What is being asked:
From the line containing "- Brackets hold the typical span" down to the line containing "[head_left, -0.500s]", copy out the entries below exactly, both lines included, and nothing else; pictures do not belong in the copy.

Stored entries:
========================================================================
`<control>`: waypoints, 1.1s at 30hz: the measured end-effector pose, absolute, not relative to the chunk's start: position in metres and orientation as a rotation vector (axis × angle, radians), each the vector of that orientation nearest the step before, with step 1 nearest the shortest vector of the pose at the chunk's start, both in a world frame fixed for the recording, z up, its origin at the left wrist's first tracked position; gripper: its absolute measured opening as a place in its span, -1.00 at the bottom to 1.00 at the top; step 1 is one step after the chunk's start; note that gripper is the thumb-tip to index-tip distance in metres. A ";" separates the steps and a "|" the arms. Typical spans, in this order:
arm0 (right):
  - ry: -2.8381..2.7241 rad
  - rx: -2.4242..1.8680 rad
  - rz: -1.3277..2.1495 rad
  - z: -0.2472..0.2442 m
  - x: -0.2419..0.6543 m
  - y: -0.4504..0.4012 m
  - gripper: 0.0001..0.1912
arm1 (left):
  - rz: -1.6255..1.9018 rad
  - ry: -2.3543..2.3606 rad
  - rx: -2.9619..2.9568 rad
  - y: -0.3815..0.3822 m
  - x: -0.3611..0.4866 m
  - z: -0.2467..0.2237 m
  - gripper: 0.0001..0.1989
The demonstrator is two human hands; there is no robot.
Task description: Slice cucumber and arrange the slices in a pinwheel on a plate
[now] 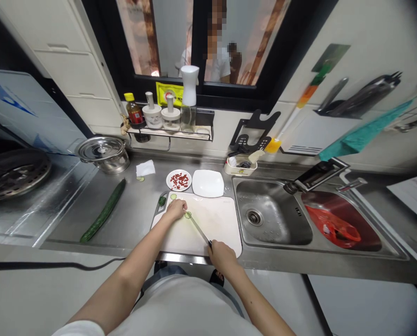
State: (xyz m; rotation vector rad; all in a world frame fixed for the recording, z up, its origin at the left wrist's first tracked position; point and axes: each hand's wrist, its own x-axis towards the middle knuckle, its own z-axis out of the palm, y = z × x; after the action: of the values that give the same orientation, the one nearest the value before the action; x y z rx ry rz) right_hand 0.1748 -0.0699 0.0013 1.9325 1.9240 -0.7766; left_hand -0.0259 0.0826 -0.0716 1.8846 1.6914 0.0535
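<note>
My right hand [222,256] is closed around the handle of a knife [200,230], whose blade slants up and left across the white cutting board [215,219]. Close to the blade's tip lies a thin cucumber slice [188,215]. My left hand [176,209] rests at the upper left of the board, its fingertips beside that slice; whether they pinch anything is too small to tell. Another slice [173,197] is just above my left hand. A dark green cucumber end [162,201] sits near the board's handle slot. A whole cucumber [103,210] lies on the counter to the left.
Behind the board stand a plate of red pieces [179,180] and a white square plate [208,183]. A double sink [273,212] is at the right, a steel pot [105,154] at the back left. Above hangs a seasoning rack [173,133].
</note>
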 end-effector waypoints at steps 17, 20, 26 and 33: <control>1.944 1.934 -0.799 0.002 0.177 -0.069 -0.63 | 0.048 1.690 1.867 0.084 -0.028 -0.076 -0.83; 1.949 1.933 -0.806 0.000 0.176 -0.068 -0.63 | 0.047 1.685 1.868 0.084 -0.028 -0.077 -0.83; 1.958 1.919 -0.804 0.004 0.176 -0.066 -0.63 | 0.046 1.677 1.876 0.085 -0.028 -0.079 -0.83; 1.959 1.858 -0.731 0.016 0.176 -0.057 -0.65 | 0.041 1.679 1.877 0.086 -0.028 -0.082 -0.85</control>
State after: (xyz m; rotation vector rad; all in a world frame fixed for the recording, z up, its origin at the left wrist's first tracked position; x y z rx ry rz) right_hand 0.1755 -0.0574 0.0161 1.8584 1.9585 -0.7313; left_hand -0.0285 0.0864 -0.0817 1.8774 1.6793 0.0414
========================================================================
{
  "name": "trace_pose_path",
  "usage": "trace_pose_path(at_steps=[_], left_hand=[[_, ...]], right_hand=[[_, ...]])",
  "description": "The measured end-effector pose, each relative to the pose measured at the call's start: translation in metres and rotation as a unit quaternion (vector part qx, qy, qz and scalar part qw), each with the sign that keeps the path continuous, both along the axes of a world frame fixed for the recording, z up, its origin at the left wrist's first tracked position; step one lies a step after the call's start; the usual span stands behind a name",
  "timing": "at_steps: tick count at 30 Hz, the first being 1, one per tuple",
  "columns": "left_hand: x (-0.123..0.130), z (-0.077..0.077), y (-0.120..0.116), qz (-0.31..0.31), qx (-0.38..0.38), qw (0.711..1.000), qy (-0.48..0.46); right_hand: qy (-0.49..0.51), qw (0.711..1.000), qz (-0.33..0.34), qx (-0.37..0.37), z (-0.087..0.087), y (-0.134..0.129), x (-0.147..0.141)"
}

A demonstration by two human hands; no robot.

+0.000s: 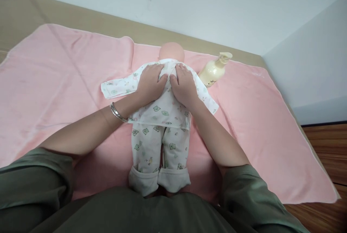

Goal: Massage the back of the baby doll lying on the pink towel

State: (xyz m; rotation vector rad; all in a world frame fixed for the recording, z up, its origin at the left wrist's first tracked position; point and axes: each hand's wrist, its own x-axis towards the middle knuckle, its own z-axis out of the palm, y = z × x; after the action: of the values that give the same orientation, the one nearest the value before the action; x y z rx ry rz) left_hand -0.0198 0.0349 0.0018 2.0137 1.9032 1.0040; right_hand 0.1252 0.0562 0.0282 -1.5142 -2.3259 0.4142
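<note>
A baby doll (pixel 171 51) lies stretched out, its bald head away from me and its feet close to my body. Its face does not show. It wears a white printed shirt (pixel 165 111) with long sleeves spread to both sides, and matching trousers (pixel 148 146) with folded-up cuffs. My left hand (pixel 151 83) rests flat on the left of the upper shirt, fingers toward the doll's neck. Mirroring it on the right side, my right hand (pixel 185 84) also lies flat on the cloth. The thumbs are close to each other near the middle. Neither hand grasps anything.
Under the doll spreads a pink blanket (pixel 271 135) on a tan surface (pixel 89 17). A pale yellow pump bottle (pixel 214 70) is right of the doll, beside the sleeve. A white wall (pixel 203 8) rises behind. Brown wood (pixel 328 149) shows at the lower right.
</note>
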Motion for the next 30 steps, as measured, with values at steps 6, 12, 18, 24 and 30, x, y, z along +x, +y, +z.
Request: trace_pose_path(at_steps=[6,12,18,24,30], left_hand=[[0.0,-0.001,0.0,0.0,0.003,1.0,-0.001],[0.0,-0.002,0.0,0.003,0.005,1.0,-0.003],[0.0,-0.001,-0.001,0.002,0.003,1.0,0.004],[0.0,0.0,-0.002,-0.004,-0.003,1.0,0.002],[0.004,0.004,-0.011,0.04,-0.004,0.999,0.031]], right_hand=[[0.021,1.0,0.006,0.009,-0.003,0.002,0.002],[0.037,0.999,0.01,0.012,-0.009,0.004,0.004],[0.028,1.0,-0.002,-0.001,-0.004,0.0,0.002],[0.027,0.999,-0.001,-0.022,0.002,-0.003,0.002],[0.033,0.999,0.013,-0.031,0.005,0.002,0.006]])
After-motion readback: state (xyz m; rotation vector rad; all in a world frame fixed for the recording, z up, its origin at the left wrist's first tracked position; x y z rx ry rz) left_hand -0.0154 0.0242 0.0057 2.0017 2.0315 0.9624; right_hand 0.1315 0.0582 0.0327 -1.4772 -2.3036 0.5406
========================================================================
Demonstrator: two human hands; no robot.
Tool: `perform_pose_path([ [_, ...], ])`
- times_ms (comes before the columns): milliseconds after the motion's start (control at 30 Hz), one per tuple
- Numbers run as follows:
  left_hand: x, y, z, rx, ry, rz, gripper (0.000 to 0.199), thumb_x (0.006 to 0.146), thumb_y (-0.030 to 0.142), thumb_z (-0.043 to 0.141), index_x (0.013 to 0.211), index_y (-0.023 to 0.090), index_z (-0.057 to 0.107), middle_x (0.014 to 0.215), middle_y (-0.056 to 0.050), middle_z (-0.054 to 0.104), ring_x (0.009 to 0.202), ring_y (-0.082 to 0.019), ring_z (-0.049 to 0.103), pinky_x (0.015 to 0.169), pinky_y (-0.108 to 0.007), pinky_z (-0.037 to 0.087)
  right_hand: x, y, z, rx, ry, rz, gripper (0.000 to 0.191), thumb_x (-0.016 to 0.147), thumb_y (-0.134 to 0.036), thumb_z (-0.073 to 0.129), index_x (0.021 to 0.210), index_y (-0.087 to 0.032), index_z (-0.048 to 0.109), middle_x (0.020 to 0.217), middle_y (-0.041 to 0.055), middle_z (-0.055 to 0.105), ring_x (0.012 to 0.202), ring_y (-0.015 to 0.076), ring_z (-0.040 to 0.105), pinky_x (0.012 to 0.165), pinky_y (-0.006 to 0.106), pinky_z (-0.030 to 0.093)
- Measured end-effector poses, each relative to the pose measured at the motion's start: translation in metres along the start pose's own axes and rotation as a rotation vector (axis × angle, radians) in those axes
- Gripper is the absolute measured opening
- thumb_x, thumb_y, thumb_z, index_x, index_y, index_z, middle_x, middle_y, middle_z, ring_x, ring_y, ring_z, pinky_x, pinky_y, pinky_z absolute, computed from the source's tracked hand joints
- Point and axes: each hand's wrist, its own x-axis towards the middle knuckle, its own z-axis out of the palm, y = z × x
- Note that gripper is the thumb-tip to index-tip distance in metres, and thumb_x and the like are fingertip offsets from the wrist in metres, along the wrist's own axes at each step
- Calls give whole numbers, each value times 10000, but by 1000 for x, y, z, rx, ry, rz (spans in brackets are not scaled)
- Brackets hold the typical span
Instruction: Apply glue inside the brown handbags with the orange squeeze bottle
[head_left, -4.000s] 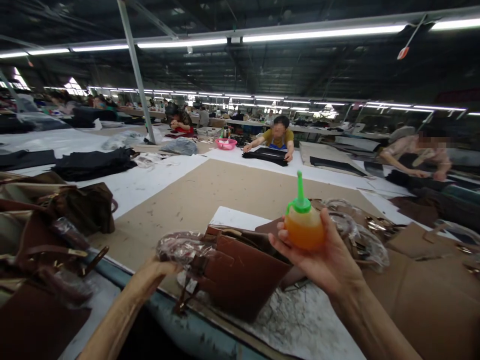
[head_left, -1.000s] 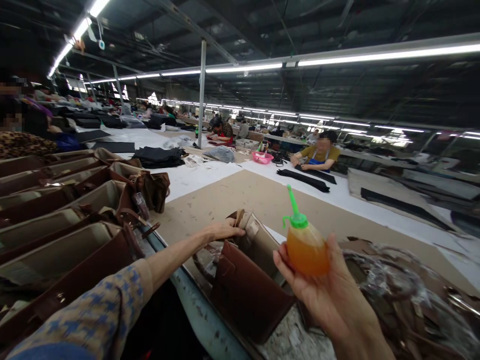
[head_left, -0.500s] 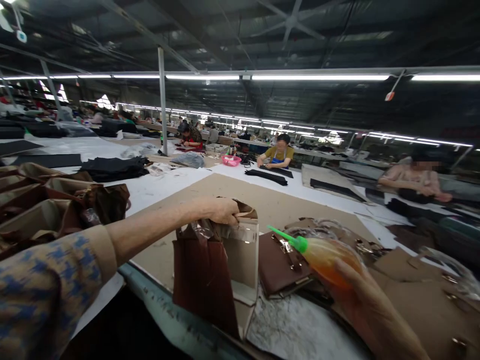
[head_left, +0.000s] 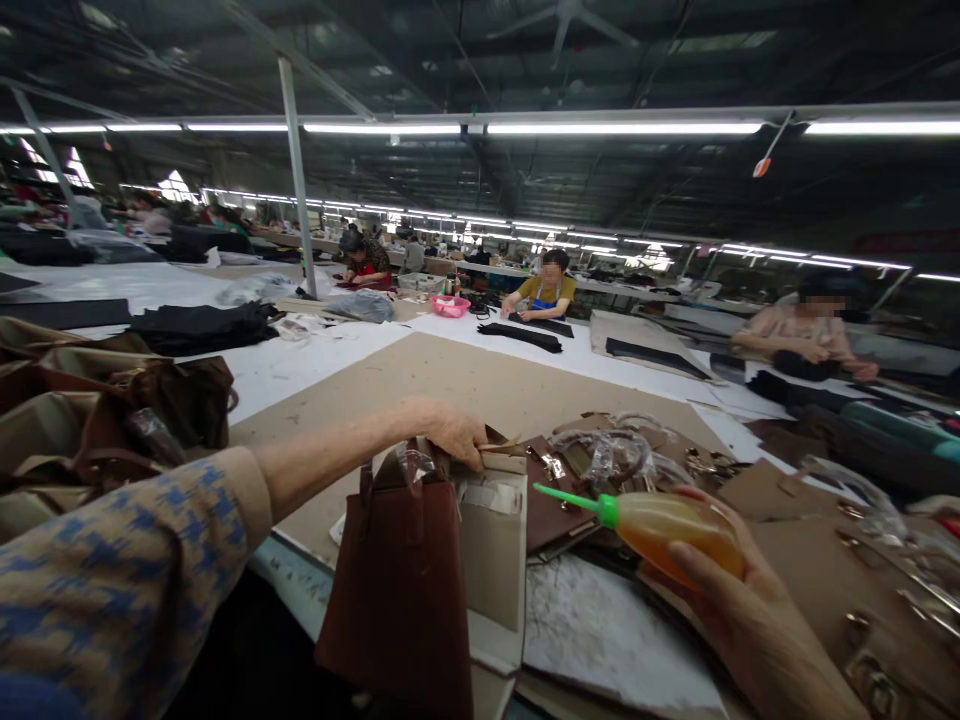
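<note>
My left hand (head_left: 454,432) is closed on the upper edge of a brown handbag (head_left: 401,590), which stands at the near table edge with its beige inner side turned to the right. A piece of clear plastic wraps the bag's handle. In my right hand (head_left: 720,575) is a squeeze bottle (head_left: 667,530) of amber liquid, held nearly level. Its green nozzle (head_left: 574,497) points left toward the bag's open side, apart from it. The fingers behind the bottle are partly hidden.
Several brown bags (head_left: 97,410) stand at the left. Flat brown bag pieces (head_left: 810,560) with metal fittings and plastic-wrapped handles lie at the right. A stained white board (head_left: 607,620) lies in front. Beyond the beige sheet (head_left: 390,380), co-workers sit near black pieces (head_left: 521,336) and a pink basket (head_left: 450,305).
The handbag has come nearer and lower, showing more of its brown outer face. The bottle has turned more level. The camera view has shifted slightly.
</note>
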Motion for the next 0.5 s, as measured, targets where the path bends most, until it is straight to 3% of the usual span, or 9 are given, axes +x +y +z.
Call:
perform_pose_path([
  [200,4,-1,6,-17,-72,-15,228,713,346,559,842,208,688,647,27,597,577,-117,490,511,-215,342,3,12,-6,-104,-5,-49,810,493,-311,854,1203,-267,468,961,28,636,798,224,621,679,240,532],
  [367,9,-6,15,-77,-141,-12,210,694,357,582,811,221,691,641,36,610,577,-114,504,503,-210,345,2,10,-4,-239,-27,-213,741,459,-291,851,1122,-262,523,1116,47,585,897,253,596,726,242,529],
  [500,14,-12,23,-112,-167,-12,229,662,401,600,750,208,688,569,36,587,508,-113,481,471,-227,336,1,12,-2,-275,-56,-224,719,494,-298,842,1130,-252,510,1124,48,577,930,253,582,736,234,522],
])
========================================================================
Solution to this exercise:
- Brackets hold the typical span
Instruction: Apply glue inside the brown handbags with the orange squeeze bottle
[head_left, -4.000s] 
[head_left, -1.000s] 
[head_left, -0.500s] 

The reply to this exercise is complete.